ACTIVITY: Please look for the string "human" below and report every line in which it occurs.

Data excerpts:
"""

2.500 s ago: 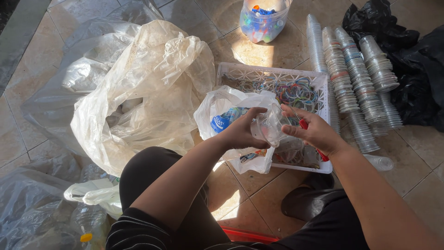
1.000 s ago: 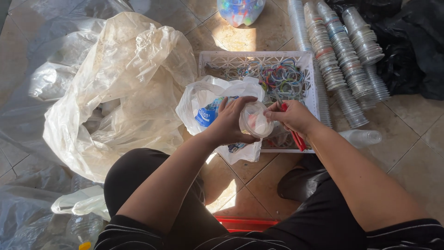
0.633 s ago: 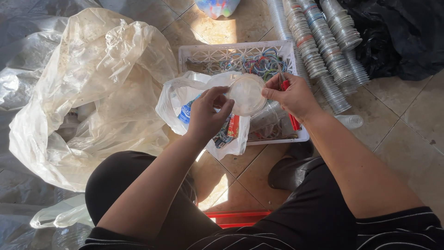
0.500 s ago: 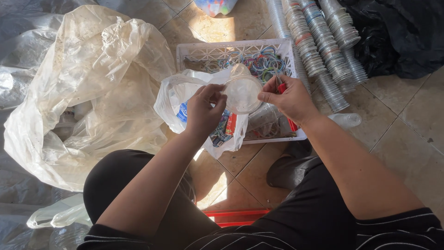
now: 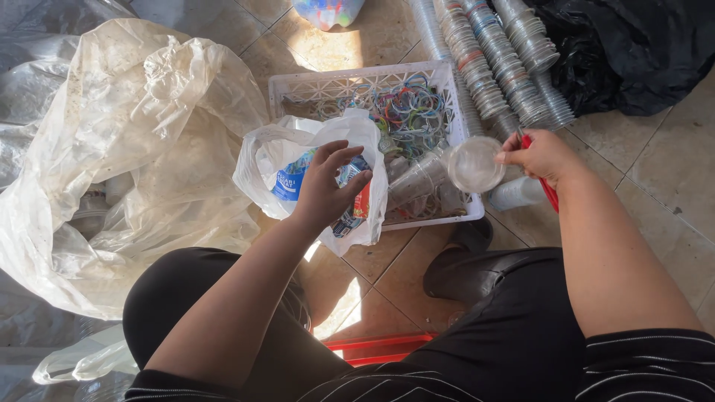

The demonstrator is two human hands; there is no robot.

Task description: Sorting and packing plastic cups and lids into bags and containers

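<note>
Sorting clear plastic cups beside a white crate on a tiled floor.

A large crumpled clear bag [image 5: 126, 156] lies at left; the left hand [image 5: 328, 190] hovers with loosely spread fingers, grasping nothing, over a small white bag [image 5: 298, 160] of labels. The white crate [image 5: 357, 85] holds coloured rings and cups. The right hand [image 5: 540, 156] pinches a clear plastic cup [image 5: 475, 164] and a red tool [image 5: 550, 195]; stacked cups [image 5: 506, 67] lie beyond.

Left hand [image 5: 325, 186] fingers loosely curled, right hand [image 5: 538, 155] pinched closed, forearms extended
</note>
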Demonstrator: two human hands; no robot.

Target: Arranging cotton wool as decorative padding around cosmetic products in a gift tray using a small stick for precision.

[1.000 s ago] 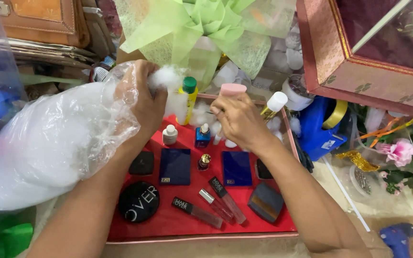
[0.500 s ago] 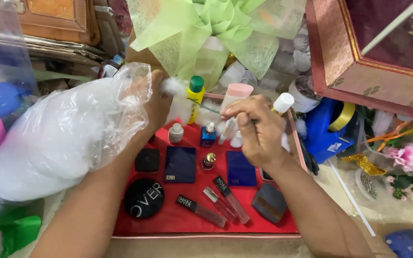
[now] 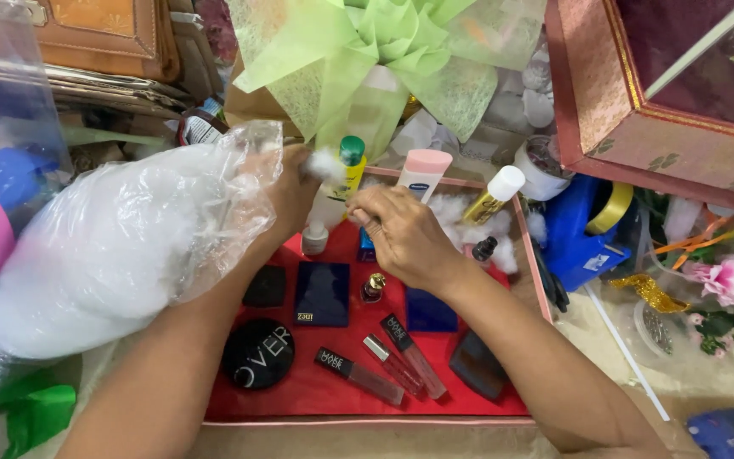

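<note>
stuffing: white fluffy stuffing point(image 3: 326, 163), a small tuft of it, sits pinched at the mouth of the plastic bag, just above the back edge of the red tray.
bag: a clear plastic bag point(image 3: 121, 246) bulging with more of the same white fluff lies over the left forearm, well filled.
left hand: the left hand point(image 3: 292, 194) is inside the bag's open end, fingers closed around the tuft.
right hand: the right hand point(image 3: 401, 234) hovers over the back row of the tray, fingers curled tight together; whether they pinch a wisp of fluff i cannot tell.
tray: the red tray point(image 3: 299, 395) holds dark compacts, a round black case and slim tubes lying flat in front, apart from one another.
bottles: a green-capped bottle point(image 3: 351, 161), a pink-capped tube point(image 3: 423, 172) and a white-capped gold bottle point(image 3: 493, 194) stand along the back.
done: by the look of it, bits of fluff point(image 3: 450, 208) already pad the right back corner around the bottles.
left: the front rows show bare red lining, and the left back corner looks unpadded yet.
</note>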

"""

REPLY:
The demonstrator is two human hands; there is no robot.
Demonstrator: two human hands; no robot.

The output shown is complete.